• **WHAT IS BEING ASKED**: Repeat only the stretch of lines below that runs from the line with "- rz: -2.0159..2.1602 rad" through the line with "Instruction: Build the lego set", unaltered.
= = = = =
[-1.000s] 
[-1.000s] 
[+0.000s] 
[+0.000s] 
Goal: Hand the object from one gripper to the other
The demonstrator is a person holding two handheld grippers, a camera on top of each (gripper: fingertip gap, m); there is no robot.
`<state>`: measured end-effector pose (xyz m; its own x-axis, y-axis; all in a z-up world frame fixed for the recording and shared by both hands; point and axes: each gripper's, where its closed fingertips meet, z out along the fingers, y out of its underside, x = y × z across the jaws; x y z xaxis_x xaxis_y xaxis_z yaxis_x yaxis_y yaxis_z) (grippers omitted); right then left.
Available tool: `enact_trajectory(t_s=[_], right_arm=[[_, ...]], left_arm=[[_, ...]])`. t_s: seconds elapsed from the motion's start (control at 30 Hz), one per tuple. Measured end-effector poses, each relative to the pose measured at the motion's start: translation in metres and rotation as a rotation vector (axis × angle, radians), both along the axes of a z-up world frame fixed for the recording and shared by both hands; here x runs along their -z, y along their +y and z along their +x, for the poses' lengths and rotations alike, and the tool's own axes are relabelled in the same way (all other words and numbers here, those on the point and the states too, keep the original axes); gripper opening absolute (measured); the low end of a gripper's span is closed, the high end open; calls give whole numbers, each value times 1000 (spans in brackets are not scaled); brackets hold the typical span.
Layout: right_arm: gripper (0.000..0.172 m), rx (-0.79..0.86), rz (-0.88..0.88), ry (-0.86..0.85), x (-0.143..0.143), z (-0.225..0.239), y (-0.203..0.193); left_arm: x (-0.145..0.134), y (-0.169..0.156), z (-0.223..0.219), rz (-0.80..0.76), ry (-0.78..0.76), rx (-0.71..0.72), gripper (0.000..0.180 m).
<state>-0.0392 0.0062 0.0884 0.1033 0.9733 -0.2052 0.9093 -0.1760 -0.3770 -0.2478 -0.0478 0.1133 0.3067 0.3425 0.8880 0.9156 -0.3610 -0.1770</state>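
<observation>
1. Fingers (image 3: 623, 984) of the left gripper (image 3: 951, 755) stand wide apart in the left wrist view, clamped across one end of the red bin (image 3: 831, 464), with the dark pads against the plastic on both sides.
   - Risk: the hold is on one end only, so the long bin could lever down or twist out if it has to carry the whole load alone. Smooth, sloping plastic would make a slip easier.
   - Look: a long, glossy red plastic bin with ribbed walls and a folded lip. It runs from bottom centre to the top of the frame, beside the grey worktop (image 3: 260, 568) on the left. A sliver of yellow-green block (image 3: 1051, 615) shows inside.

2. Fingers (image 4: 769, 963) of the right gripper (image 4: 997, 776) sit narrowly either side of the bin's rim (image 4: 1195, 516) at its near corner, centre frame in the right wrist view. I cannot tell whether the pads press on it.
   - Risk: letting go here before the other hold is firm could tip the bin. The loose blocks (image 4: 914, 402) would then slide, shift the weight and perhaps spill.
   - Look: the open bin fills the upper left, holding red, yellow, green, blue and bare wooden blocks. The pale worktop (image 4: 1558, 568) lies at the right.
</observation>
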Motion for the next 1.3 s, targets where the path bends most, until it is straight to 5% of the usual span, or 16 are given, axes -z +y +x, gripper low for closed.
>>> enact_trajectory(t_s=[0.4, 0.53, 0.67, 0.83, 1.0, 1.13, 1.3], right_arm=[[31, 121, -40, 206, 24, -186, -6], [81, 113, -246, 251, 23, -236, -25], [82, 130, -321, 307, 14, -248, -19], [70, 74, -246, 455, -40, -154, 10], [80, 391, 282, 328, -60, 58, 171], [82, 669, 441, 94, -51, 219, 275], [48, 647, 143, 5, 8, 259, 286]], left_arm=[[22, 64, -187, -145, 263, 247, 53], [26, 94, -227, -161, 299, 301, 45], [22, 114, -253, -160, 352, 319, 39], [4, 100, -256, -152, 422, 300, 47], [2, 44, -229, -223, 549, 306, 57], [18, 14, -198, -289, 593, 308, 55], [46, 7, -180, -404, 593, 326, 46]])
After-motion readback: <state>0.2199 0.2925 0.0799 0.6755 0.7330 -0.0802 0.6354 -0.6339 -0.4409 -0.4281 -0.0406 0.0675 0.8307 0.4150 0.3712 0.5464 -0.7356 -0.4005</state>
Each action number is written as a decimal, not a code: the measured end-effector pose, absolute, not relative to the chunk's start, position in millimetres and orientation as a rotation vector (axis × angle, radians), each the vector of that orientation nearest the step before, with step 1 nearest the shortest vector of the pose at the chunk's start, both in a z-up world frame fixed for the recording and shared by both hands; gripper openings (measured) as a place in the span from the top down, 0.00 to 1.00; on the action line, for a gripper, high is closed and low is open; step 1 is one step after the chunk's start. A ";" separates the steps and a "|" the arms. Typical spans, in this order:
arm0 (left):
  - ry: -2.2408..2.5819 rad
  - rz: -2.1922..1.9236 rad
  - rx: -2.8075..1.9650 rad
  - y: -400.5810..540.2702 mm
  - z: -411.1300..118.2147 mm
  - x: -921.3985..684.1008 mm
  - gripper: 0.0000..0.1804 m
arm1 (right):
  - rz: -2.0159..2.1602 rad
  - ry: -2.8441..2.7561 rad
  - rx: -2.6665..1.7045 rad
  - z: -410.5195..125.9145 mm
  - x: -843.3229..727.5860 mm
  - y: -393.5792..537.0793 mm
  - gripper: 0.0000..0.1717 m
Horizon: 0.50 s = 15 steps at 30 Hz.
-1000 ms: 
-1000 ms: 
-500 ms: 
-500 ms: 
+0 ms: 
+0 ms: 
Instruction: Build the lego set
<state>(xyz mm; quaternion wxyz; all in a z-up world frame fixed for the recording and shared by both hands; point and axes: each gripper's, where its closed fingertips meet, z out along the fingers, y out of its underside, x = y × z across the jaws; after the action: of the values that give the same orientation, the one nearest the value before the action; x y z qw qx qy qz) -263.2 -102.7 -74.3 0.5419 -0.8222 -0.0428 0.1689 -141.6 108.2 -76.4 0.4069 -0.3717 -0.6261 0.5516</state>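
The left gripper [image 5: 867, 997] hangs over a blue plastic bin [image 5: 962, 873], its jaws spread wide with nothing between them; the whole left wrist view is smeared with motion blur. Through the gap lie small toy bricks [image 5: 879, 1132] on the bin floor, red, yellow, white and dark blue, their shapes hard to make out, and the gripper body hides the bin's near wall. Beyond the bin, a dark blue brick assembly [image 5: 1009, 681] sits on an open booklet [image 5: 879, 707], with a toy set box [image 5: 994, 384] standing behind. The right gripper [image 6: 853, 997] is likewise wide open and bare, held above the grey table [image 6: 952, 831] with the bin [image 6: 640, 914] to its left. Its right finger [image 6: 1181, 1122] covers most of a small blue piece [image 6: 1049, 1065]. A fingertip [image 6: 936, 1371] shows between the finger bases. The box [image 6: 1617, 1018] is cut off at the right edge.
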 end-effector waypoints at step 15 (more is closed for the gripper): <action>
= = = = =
• **RESULT OF THIS TASK**:
  - rz: -2.0159..2.1602 rad
  - ry: -2.8441..2.7561 rad
  - rx: -2.6665..1.7045 rad
  - z: -410.5195..125.9145 mm
  - x: -843.3229..727.5860 mm
  - y: -393.5792..537.0793 mm
  - gripper: 0.0000..0.1717 m
Horizon: 0.50 s = 15 steps at 30 Hz.
-1000 ms: 
-1000 ms: 
-500 ms: 
-500 ms: 
+0 ms: 
+0 ms: 
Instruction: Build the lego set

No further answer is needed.